Sunday, January 16, 2011

3 years later

Wow its been three years, and really nothing has changed for me in life. I meet a lot of guys in the last year, but nothing seems to last. I am at the point now were I think that the issues I have are more. I care to fast, and now I know that I should go with my gut feelings.
The truth is I know when you are lying people. that the best part of me. the worst part is that one, I always want to prove it so I can hold it against you, second I need know when to just quit and let things fall by the waist side. I seems to fall for the most stupid of men. Then I seem to be the one always hurt. Why is that? Maybe Debbie is right, I need to find someone on my level. I seem to drop my standards just because I think your are attractive to me. Their goes my self esteem again.

The last couple of guys that I have dated, why its been a ride of crazy.

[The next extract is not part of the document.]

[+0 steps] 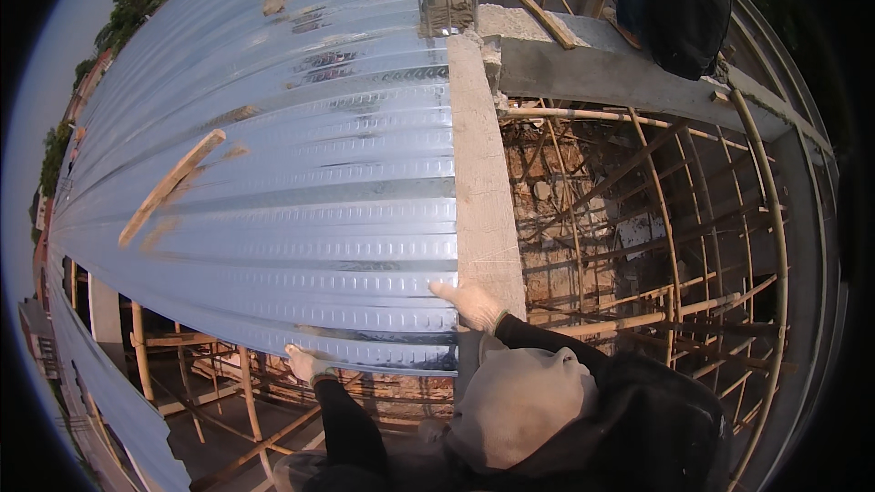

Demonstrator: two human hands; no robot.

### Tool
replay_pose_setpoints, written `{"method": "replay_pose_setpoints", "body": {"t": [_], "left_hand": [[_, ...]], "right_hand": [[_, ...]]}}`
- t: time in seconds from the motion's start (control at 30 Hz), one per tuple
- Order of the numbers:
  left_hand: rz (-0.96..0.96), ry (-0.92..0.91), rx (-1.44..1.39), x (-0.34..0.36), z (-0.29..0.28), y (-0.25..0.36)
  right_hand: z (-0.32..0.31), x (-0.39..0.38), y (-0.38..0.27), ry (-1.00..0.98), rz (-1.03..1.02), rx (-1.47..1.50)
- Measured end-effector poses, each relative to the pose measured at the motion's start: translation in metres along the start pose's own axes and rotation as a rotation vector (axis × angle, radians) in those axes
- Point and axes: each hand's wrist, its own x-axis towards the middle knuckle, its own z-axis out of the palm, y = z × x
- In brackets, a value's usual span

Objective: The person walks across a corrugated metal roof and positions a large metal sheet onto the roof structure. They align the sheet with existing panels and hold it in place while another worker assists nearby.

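Bamboo scaffold (pixel 658 187) below, ribbed sheet (pixel 365 319) above

Beside an open bay, a concrete beam (pixel 483 173) runs away from the near side. From my remote post I view the sheet left of this beam, its right end at the beam's edge; I cannot tell whether they overlap. The left hand (pixel 308 363) is at the near rim; the underside is hidden, so I cannot tell whether its grip pinches the metal. The right hand (pixel 469 302) lies at the right end, one digit stretched onto the sheet; its other fingers are unclear to me. For good steadying, I would press evenly at both points and hold body weight back from the near rim, which I judge poorly supported. Surface: silvery blue, glossy, with parallel ribs, rows of small dashes and dark smears. Farther left lies a wood strip (pixel 173 187).
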Motion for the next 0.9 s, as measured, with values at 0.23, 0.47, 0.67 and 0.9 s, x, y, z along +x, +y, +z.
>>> {"method": "replay_pose_setpoints", "body": {"t": [0.23,0.47,0.67,0.9], "left_hand": [[0.002,0.149,0.089,0.014,-0.011,-0.002],[0.132,0.169,-0.113,0.035,-0.015,-0.019],[0.082,0.190,-0.145,0.007,-0.003,-0.008],[0.115,0.234,-0.057,0.019,-0.007,-0.027]], "right_hand": [[0.006,-0.013,-0.050,0.189,0.017,-0.208],[0.005,-0.013,-0.033,0.230,0.239,-0.726],[0.004,-0.014,-0.001,0.207,-0.030,-0.425],[-0.003,-0.016,0.002,0.278,0.161,-0.471]]}}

Mostly led by me and my inpatients. One issues that I have is people think I'm a stalker. I'm not honestly. I just put myself in situation where it seems that way. I could see if I did it on a daily basis and you needed to call the cops on me. Once, I don't think its being a stalker. Maybe I'm wrong, that's their opinion. All I can say is that im sorry for what I did. If you forgive me great. Good for you.. if not then thats ok as well.

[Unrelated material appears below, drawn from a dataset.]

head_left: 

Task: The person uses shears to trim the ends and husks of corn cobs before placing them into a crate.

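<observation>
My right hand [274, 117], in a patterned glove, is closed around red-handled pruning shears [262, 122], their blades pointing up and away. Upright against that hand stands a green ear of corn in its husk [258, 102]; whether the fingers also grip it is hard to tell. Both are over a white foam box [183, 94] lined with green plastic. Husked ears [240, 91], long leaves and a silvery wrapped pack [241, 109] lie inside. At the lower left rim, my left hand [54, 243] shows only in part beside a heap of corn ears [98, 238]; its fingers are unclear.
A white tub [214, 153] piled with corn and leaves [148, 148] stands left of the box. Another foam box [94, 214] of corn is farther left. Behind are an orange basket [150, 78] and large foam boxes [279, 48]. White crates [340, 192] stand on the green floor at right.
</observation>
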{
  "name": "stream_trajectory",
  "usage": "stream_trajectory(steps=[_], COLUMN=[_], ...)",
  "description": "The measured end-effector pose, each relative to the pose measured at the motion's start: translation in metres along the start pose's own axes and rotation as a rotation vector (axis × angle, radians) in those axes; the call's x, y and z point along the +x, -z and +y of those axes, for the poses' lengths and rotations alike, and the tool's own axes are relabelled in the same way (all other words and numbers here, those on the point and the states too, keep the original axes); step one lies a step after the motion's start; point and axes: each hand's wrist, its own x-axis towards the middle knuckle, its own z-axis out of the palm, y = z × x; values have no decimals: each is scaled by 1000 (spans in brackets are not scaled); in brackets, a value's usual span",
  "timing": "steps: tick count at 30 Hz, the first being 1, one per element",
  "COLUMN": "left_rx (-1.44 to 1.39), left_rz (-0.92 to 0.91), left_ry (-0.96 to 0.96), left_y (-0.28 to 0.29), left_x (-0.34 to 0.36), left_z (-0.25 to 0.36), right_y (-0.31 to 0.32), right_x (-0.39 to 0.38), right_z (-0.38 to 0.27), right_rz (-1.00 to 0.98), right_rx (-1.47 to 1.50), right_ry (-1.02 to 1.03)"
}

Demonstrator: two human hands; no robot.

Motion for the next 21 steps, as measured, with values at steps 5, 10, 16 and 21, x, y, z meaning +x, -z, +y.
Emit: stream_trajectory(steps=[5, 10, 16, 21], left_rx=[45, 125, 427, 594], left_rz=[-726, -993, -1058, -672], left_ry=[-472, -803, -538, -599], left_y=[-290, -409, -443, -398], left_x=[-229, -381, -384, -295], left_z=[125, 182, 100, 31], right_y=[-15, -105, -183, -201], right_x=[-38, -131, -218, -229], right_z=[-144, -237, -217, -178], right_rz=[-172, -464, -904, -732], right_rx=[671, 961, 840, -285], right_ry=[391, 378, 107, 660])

Im tired of where i live. I hate it actually. I am so really to leave lafayette, in. My history here has been in my opinion horrible. Love life, social life, friends.. Its just been shitty. I find that no one is able to speak their minds and tell others how they really feel when its nessacary. If you think that trying to spare my feelings is the best then for me then you dont know me very well. Honestly if I have big of an issue with you as a person, I will let you know. Sometimes i like a lot of things eat at me, but when the time is right I will let you know. For me sometimes that is way too late. I need to start listening to myself when i get that first gut feeling.
But back to lafayette. I really hate this place and I want out. I am hoping that tomorrow will bring something much better for me. I have a chance to return home or close to home. I never said that I wouldnt return back to saint louis, but at this point its time. I miss some of my family. I have burned a lot of bridges, by not talking to people. At the same time people have done the same to me. No one wants to admitt when they are wrong, but I am going to be the bigger person.

I miss truly what it is to have friends. I honestly have one that I believe is try, and thats Jim. At time same time I want to have more fun. I miss my college family. I wish that at some point I could relive my college years, I would do more with my life. I would do more with my friends. I would have more parties. I would have most likely gotten drunk more. Now I cant have that time back. Mark and I dont talk much anymore. Ian is married with kids. Brenda has a baby, BAS while honestly I have no clue where they are. Rob is getting married. Brett is gone. I guess its just a time for me to bounce out. I dont think anyone would miss me.

Social, im not ready to date anyone. I have some real changing I have to do. I need to be happy with Kelvin, and im not. I hate my body, and I tend to fall for the guy that does you are so sexy. Um that should be the first red flag for me.